Repeat everything in the listing below. Keep each line exact.

⁂

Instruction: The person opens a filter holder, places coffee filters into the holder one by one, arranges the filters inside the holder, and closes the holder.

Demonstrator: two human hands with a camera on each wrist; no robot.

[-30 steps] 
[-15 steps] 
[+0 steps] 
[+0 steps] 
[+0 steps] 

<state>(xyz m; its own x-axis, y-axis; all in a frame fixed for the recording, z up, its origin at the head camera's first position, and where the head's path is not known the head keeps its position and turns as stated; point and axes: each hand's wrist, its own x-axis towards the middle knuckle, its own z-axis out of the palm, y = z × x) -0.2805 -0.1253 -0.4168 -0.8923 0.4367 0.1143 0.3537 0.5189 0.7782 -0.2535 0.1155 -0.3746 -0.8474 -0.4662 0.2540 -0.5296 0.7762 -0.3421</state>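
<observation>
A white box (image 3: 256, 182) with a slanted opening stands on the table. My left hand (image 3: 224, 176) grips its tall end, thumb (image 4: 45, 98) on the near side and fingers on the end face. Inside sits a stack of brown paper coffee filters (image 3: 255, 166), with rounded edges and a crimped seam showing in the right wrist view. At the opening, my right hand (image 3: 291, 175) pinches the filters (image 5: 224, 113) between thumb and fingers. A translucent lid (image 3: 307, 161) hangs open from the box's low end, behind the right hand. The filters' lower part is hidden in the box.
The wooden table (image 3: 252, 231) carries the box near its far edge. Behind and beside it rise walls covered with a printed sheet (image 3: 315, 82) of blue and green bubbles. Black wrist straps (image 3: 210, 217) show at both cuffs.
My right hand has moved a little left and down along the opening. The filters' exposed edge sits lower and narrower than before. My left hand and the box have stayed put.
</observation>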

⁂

→ Response area:
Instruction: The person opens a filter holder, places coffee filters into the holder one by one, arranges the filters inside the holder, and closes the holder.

Demonstrator: two human hands with a camera on each wrist; no robot.

[-30 steps] 
[-15 steps] 
[+0 steps] 
[+0 steps] 
[+0 steps] 

<state>(xyz m; its own x-axis, y-axis; all in a frame fixed for the recording, z up, its origin at the head camera's first position, and where the head's path is not known the head keeps its position and turns as stated; point and axes: each hand's wrist, its own x-axis towards the middle knuckle, its own z-axis out of the palm, y = z × x) -0.2805 -0.1253 -0.4168 -0.8923 0.4367 0.1143 0.3537 0.5189 0.7782 -0.2535 0.1155 -0.3746 -0.8474 -0.4662 0.2540 -0.5296 0.7762 -0.3421</state>
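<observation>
A white box (image 3: 256, 182) with a slanted opening stands on the table. My left hand (image 3: 224, 176) grips its tall end, thumb (image 4: 45, 98) on the near side and fingers on the end face. Inside sits a stack of brown paper coffee filters (image 3: 255, 166), with rounded edges and a crimped seam showing in the right wrist view. At the opening, my right hand (image 3: 291, 175) pinches the filters (image 5: 224, 113) between thumb and fingers. A translucent lid (image 3: 307, 161) hangs open from the box's low end, behind the right hand. The filters' lower part is hidden in the box.
The wooden table (image 3: 252, 231) carries the box near its far edge. Behind and beside it rise walls covered with a printed sheet (image 3: 315, 82) of blue and green bubbles. Black wrist straps (image 3: 210, 217) show at both cuffs.
My right hand has moved a little left and down along the opening. The filters' exposed edge sits lower and narrower than before. My left hand and the box have stayed put.
</observation>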

Nothing else is needed for the answer.